As we have seen in the last two seasons, Judge is fully capable of handling his own. Though he has not done anything otherworldly, he is currently running the highest walk rate of his career while showing a tremendously patient approach at the plate. The power surge will undoubtedly come from Judge, it is just a matter of when.
Whether Sanchez and Torres can dramatically increase their production remains to be seen. Sanchez has already clubbed six homers, but he has also dealt with a few nagging injuries and is coming off a season in which he played just 89 games in addition to having his hustle and resolve questioned. Can he stay healthy, and will he show that same ability to hit for average that he did in 2017?
As for Torres, there is no doubt that he is a future star. He had a breakout rookie campaign in 2018 , but is going to have to make a large second-year leap, especially in these early months. How he performs in April and May could propel him to superstar status.
Still plenty of reason for optimism
Sure, the sweep at the hands of the Astros was a tough blow for a team that had finally started gaining momentum of their own with a sweep of the Baltimore Orioles. Despite that, Yankees fans have reason to believe their team will still find a way to win despite the injury bug nipping at their heels.
Sabathia’s return to the rotation should provide veteran leadership and consistency, and both Paxton and Happ should see improvement.

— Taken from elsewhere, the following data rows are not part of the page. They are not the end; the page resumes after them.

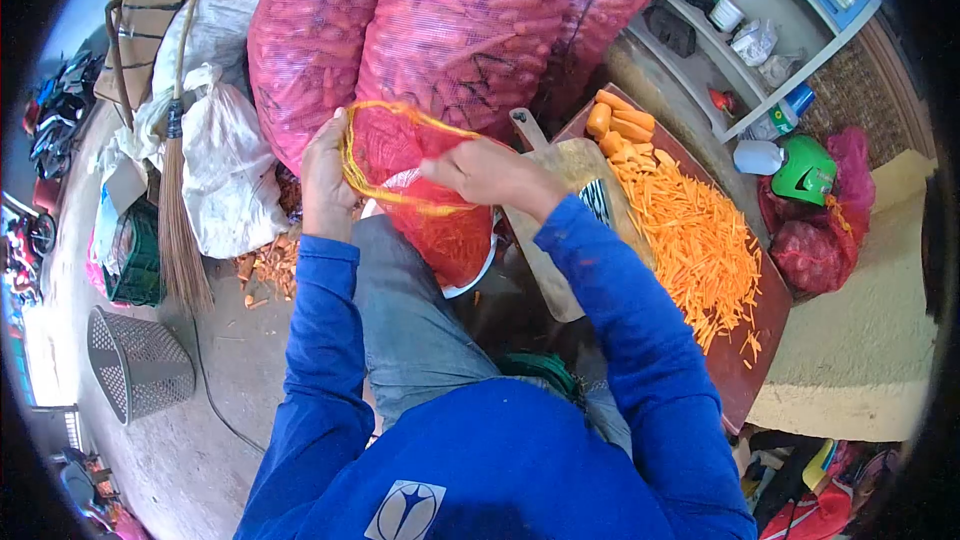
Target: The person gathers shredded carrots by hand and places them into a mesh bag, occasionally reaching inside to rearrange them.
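Two bare hands have a red mesh bag [447, 245] between them, seen from the wearer's head. The left hand [328, 178] is at the far left of its yellow rim [412, 111], fingers closed and pinching the edge. Opposite, the right hand [490, 172] is bent in over the mouth's right side; it's blurred, so I can't tell whether those fingers pinch anything. So the opening stretches sideways from hand to hand, while the bag's length hangs below it, slanting rightward and back toward the wearer, over a white basin [472, 287]. From where I stand, the right hand looks nearer the bag's body, and nearer the carrot strips [692, 245] off to the right.
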Demonstrator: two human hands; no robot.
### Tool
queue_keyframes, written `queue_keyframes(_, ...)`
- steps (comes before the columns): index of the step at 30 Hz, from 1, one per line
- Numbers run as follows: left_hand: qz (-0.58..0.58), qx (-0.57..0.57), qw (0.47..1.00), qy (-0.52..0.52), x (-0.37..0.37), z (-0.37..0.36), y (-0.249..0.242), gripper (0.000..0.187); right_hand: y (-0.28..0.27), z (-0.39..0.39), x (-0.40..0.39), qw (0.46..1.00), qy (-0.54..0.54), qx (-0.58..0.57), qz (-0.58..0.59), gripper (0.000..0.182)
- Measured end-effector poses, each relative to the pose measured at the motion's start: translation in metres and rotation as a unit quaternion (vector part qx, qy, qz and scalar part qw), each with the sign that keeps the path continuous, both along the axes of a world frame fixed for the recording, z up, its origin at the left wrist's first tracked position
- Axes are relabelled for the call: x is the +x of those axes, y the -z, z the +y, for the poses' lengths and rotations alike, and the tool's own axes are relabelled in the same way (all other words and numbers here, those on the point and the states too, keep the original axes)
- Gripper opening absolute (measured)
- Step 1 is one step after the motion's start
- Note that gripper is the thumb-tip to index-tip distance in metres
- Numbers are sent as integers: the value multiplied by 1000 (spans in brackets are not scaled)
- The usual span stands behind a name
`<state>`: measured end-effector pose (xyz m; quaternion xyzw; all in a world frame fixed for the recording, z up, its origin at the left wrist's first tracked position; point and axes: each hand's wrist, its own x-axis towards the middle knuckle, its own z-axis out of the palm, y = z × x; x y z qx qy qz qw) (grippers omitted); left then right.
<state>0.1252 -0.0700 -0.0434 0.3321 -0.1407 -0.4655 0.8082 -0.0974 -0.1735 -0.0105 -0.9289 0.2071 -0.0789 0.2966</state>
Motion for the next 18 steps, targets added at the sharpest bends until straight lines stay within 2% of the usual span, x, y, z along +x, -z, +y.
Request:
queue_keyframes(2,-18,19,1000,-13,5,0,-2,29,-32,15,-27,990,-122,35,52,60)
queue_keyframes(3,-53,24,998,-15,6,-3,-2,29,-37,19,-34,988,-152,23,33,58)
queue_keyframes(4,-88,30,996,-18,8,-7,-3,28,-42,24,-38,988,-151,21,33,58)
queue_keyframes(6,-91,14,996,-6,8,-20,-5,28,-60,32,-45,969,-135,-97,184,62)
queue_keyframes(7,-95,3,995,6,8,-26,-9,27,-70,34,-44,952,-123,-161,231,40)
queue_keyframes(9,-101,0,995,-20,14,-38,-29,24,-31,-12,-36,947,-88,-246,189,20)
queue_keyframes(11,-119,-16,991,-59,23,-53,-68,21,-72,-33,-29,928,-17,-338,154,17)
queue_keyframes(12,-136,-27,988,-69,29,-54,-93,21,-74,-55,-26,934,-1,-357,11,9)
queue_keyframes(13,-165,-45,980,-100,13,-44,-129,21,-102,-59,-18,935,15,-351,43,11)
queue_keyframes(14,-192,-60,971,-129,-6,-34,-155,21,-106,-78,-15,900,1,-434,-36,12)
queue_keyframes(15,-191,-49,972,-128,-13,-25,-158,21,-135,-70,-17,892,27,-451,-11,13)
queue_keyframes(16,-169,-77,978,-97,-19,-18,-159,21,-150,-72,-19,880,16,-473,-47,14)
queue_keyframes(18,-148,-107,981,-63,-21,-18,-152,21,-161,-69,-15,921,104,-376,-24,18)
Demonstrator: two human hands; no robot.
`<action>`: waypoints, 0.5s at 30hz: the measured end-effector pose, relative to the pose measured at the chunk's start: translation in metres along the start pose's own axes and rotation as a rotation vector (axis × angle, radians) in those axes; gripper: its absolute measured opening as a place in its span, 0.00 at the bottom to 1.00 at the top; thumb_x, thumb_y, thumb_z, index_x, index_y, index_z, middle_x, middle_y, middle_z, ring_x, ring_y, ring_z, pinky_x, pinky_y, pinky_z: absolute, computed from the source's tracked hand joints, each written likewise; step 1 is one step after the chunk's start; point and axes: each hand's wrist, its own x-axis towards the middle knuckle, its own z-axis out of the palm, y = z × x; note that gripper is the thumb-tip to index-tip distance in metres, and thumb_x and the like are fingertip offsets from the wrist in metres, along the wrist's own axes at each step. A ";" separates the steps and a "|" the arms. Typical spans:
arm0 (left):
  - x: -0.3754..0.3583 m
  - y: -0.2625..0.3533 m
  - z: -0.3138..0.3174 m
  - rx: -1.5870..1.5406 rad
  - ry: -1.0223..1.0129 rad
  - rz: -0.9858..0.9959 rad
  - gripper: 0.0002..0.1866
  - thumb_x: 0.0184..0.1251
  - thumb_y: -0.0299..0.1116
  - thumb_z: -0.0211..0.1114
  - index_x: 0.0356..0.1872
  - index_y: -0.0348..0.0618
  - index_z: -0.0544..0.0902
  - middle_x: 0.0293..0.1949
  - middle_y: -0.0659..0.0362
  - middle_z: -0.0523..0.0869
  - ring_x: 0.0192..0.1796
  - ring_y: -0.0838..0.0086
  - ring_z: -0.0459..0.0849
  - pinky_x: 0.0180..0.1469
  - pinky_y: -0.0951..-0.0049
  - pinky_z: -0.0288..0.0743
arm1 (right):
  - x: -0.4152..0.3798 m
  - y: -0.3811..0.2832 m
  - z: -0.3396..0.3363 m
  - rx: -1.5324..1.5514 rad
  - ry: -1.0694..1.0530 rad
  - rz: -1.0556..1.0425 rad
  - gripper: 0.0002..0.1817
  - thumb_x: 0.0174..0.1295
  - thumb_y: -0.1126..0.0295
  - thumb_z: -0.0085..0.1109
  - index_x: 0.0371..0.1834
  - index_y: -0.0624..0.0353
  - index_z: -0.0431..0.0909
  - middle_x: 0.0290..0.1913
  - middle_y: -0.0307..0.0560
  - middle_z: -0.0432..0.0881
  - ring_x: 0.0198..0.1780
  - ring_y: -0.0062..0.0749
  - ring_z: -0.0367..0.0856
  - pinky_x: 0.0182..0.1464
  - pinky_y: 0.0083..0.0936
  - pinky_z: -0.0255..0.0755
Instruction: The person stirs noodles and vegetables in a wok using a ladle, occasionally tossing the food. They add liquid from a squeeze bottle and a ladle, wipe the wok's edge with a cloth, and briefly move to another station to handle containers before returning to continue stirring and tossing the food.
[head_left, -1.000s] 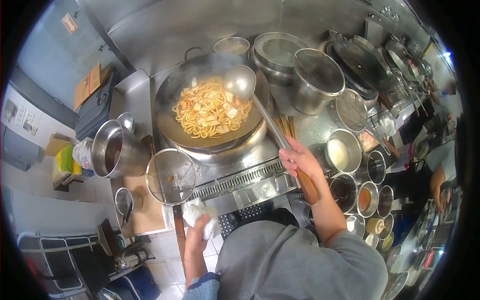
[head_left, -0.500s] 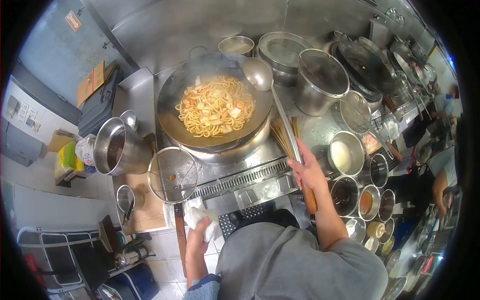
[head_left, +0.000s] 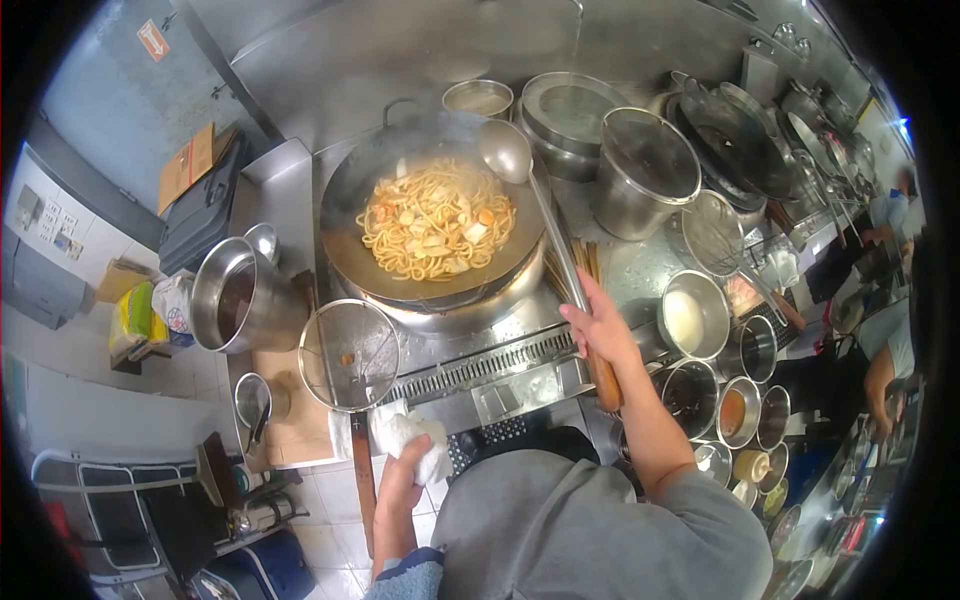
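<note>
Thick noodles with pale chunks point(head_left: 440, 218) lie in a large dark wok point(head_left: 350, 245) on the stove, with some steam above. My right hand point(head_left: 600, 325) is closed on the long-handled ladle point(head_left: 506, 152); its bowl rests over the wok's right rim. Near the stove's front edge my left hand point(head_left: 402, 475) is closed on a crumpled white cloth point(head_left: 416, 440). Just left of that hand runs the wooden handle of a round strainer point(head_left: 350, 355), which lies in front of the wok. Behind my right hand is a bundle of thin bamboo sticks point(head_left: 590, 262).
Steel pots point(head_left: 240, 295) stand at the left. A deep pot point(head_left: 648, 170), a lidded pot point(head_left: 570, 108) and a whisk point(head_left: 745, 265) are at the right, above several sauce containers point(head_left: 695, 312). Another person's arm point(head_left: 880, 385) shows at the far right.
The ladle has shifted slightly left and up relative to the wok, with my right hand moving along. The noodles have shifted a little. The whole view has tilted slightly.
</note>
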 end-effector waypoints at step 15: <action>-0.010 0.004 -0.001 -0.075 0.027 0.039 0.25 0.67 0.31 0.60 0.63 0.35 0.70 0.52 0.52 0.81 0.53 0.64 0.81 0.52 0.64 0.78 | 0.002 -0.011 -0.016 0.680 -0.221 0.207 0.32 0.67 0.73 0.54 0.74 0.56 0.55 0.29 0.34 0.67 0.17 0.09 0.59 0.12 0.10 0.54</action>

The same can be said of the bullpen unit, which has seriously disappointed although they have been mostly healthy (minus Dellin Betances). The Yankees had the best bullpen in baseball last season in terms of fWAR, so it is hardly surprising that they are struggling when Chad Greene, Jonathan Holder and Zach Britton are all struggling to find their groove.
While the lineup has been the most hampered by these injuries, Hicks and Stanton should return within three weeks, and Frazier in particular is capitalizing on his opportunity while validating all of the promise that has surrounded him as a top prospect in the Yankee system.
Not to mention, the Red Sox continue to disappoint in the midst of a 3-9 start, and there are not many teams that can stack up to New York’s talent in spite of how many players are still out.